Purifikasi

Jika kita sudah dapat mendeteksi hasil PCR (lihat postingan sebelumnya), maka langkah selanjutnya adalah melakukan isolasi (purifikasi) produk PCR tersebut. Hal ini penting agar DNA (gene of interest) tersebut terbebas dari molekul-molekul lainnya seperti sisa-sisa buffer, dNTPmix, primer, dan lain-lain.

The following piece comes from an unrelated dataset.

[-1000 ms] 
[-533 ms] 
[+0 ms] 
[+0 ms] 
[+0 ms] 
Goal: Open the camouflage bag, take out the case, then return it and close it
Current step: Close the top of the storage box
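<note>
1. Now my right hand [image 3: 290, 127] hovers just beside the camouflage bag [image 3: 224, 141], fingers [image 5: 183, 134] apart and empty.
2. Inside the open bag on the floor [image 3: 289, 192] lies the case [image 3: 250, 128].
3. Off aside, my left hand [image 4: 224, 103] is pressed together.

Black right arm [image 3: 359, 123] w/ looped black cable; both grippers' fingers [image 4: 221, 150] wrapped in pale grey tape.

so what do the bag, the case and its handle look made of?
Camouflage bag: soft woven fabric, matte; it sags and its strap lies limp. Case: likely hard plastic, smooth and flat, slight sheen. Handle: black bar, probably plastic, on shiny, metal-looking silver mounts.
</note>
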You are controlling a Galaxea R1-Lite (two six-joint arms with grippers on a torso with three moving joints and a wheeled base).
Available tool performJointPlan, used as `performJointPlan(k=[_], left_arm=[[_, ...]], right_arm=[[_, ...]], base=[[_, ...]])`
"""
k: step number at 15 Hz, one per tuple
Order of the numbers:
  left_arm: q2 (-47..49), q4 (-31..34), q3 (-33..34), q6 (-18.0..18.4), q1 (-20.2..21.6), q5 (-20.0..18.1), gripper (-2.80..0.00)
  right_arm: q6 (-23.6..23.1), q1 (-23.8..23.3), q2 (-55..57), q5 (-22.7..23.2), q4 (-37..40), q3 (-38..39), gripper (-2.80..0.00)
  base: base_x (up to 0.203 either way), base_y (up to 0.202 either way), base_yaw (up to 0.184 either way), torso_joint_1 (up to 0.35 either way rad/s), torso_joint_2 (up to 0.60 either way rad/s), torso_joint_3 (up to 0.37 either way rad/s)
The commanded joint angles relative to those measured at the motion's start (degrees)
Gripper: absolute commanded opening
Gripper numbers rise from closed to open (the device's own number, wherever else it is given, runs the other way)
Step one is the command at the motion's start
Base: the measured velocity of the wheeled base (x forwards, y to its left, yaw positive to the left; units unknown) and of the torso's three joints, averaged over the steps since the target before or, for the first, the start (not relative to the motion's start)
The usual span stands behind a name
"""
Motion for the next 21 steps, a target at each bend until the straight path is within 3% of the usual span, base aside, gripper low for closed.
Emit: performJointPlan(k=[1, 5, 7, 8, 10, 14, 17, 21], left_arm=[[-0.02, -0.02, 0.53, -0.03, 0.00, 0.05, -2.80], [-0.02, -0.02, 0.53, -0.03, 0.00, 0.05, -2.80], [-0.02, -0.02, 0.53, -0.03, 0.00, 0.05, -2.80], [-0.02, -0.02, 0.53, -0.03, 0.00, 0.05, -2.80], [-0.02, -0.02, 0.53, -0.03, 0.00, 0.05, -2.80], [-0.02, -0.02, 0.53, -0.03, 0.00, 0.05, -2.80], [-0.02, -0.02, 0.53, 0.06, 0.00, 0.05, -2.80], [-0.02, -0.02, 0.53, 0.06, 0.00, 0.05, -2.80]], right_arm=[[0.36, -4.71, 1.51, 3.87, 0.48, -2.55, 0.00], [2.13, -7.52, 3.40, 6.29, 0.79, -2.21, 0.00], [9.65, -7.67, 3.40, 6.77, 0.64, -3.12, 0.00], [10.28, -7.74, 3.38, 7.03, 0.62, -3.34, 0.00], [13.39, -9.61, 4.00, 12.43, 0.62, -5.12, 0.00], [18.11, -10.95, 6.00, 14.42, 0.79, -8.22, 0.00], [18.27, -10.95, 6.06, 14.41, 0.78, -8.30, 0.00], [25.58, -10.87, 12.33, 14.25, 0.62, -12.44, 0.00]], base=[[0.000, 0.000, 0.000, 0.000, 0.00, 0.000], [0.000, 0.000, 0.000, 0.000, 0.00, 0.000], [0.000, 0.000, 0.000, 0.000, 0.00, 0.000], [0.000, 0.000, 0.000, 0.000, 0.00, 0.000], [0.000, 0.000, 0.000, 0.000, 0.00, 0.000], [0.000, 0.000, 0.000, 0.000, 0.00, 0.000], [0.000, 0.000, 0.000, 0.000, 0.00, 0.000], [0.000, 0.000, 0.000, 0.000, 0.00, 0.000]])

Ada cara konvensional (cara lama), dan ada cara baru (memakai kit). Dan karena saat ini kit PCR Product Purification sudah banyak dijual di pasaran, maka kali ini saya cuman akan membahas dengan cara baru. Caranya adalah loading seluruh produk PCR pada gel elektroforesis, kemudian iris hanya bagian yang ada DNA-nya (misalnya berukuran 450 bp). Setelah itu masukkan dalam e-tube, timbang gel yang telah dipisahkan tersebut dan catat berapa beratnya. Setiap kit dilengkapi dengan Solubilization Buffer (SB) dan Washing Buffer (WB), serta tube yang dilengkapi filter. Setelah ditimbang, maka tambahkan 3x volume SB, inkubasi e-tube pada suhu 50 derajat celsius selama 10 menit. Goyang e-tube tiap 3 menit untuk lebih cepat melarutkan gel. Setelah semua gel larut dalam SB, maka sentrifus 1 menit. Washing DNA dengan WB, dan sentrifuse sekali lagi. Tahap selanjutnya adalah pengeringan, yaitu dengan cara melakukan sentrifus sekali lagi. Dan tahap akhirnya adalah pelarutan (dilution) DNA dengan air steril atau Elution Buffer (EB) sebanyak 20-50 ul. Sentrifus sekali lagi dan tampung DNA murni tersebut dalam e-tube baru. Untuk lebih meyakinkan hasil purifikasi, bisa juga dicek 2-3 ul dalam gel elektroforesis.